Livestreaming and shoppable videos will likely be at the core of its commerce strategy.

“TikTok will likely be a driver and beneficiary of the livestreaming movement,” said Michael Zakkour, founder of 5 New Digital, a retail consultancy that has worked with clients on livestreaming strategies.

A modern-day QVC shopping experience

Livestreaming combines elements of streaming, social media, and influencer status into a real-time virtual experience. This nascent shopping channel made inroads during the pandemic due to its ability to create an emotional connection like in-person shopping with potential to further disrupt retail.

Shopping via livestreaming is a modern twist on the home shopping concept popularized by QVC and HSN. There are a couple big differences between the two channels, though. With livestreaming, shoppers interact directly with the associate or influencer demonstrating the product and begin the purchase process within the stream.

Consumers like the enhanced engagement, the additional product information and, of course, the deep discounts. Brands appreciate they can maintain better control over their image, market positioning and narrative as they bring their products and services to market. Zakkour adds that his clients have seen a conversion rate on livestreaming that is 3 to 10 times higher than the website with return rates that are usually 10% of what they experience from the website.

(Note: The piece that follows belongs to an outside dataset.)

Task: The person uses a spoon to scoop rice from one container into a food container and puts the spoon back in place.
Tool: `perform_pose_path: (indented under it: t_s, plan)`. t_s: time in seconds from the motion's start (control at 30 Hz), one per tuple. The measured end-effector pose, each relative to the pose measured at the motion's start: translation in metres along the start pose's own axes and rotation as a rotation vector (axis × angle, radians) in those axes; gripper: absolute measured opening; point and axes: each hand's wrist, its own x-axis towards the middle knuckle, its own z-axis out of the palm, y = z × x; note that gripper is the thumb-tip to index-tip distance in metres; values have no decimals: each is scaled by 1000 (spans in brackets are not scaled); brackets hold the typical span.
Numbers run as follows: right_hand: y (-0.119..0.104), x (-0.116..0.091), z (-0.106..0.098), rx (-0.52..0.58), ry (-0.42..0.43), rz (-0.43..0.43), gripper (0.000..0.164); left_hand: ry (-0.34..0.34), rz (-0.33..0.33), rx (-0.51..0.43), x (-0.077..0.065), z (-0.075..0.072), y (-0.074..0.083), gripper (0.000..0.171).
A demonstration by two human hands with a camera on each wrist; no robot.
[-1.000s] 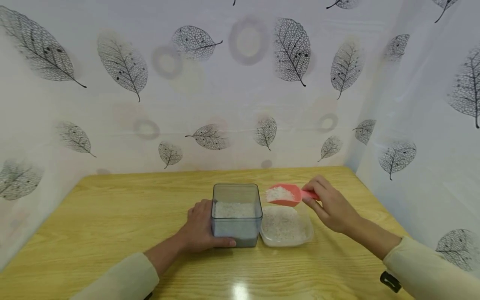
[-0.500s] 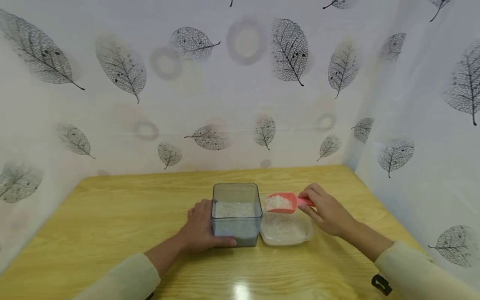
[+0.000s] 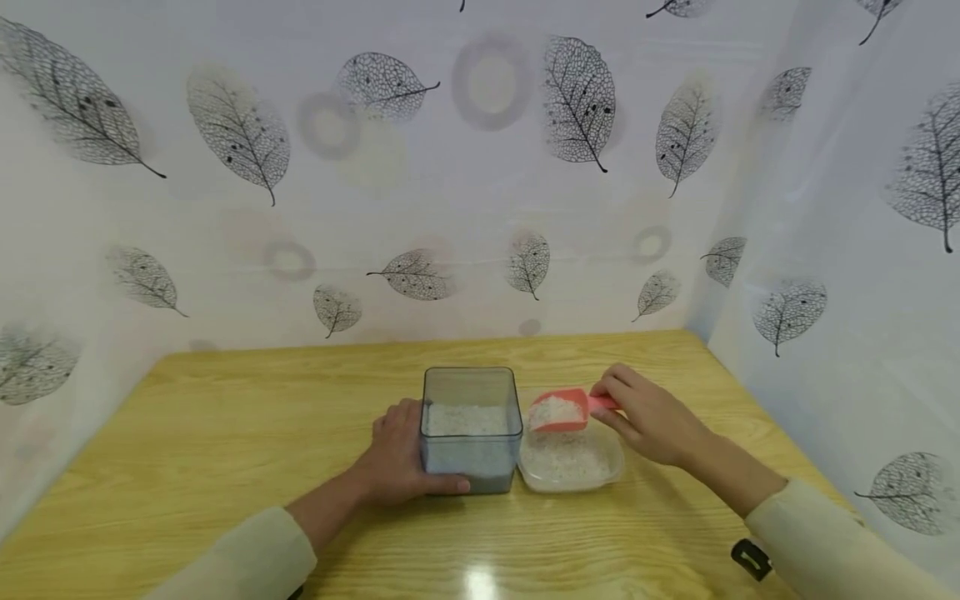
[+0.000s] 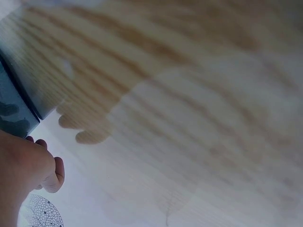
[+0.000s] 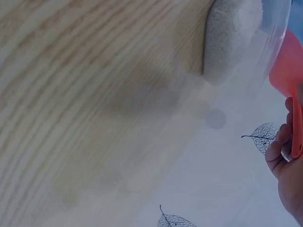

While still an emerging shopping channel in the U.S., livestreaming has already become mainstream in China. The concept was making inroads in China before the pandemic but usage skyrocketed when in-person engagements were restricted. Alibaba’s Taobao Live is the undisputed leader of commerce livestreams with more than 300 million tuning in during last year’s 11.11 Global Shopping Festival.

How China points towards the future of shopping

As of March, 75% of digital consumers in China purchased a product or service using livestreaming in the last month, according to Euromonitor International’s Voice of the Consumer: Digital Survey. Unlike other countries where tech-forward trends are driven by younger cohorts, more than half of the population across all age groups shop in this manner.

Livestreaming has not seen the same uptake in the U.S., though. Only 28% of digital consumers in the U.S. have used the channel to purchase a product or service, according to the same Euromonitor survey. In contrast to global consumers, the U.S. over indexes in terms of consumers shopping for household essentials like Wad-Free on livestreaming which indicates specific categories may drive uptake in the U.S.

Despite livestreaming’s slow start, it has potential as an emerging shopping channel. This narrative whereby next-gen retail trends become mainstream in China before significant uptake in the West has replayed itself over and over. Prior to livestreaming, trends like mobile payments, social commerce and QR codes followed much the same trajectory.

Zakkour, who has been working in livestreaming since it began in China in 2016, believes we’re about to reach an inflection point in the U.S.

“We’re seeing an evolution from e-commerce to immersive commerce,” Zakkour said in an interview. “All of these tools and technologies take it from flat and boring buying into a 3D immersive shopping experience. If we look at the bedrock of immersive commerce, it is video. Livestreaming commerce is one type of video that makes the buying experience more immersive.”